About this exercise: Reproduce exactly, from the data that follows, the line with "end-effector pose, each", the line with "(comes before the", and every line that lies between them.

Raw data:
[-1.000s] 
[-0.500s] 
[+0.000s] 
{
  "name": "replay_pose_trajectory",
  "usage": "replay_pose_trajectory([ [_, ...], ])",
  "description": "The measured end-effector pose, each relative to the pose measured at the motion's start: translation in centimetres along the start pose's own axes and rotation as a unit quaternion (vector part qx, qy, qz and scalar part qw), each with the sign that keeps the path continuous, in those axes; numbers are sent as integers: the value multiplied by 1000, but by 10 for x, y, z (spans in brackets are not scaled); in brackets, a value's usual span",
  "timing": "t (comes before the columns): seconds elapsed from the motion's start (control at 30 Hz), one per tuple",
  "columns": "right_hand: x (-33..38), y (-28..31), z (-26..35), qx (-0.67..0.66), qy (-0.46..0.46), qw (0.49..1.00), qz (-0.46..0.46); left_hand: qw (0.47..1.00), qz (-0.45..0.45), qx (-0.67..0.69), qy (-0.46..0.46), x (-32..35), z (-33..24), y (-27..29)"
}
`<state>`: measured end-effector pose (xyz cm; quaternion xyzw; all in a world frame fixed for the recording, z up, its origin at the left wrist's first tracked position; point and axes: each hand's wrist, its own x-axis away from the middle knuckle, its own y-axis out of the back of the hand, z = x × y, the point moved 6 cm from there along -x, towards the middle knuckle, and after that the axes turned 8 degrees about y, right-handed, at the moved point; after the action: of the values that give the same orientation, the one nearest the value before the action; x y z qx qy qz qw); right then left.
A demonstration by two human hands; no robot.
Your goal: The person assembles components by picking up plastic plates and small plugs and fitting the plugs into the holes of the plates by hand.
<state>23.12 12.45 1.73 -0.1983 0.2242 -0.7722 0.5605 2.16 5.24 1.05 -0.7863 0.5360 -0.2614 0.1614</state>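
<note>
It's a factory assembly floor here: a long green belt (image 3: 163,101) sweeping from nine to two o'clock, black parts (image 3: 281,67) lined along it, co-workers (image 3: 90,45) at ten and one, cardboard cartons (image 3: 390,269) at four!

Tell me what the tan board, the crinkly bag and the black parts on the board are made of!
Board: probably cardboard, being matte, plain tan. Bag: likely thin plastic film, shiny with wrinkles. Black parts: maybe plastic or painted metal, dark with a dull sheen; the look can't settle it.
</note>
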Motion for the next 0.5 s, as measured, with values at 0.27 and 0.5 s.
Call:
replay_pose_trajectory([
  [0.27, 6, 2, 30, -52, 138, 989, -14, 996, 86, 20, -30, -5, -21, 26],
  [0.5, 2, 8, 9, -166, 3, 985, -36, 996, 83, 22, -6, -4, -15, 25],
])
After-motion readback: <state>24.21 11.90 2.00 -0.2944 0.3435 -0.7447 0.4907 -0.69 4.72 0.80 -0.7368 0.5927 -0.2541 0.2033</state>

Output for this exercise:
  "description": "The measured end-effector pose, each relative to the pose measured at the motion's start: translation in centimetres along the start pose's own axes and rotation as a unit quaternion (vector part qx, qy, qz and scalar part qw), each with the sign that keeps the path continuous, in those axes; numbers are sent as integers: the value multiplied by 1000, but by 10 for x, y, z (spans in brackets are not scaled); in brackets, a value's usual span",
  "timing": "t (comes before the columns): seconds elapsed from the motion's start (control at 30 Hz), one per tuple",

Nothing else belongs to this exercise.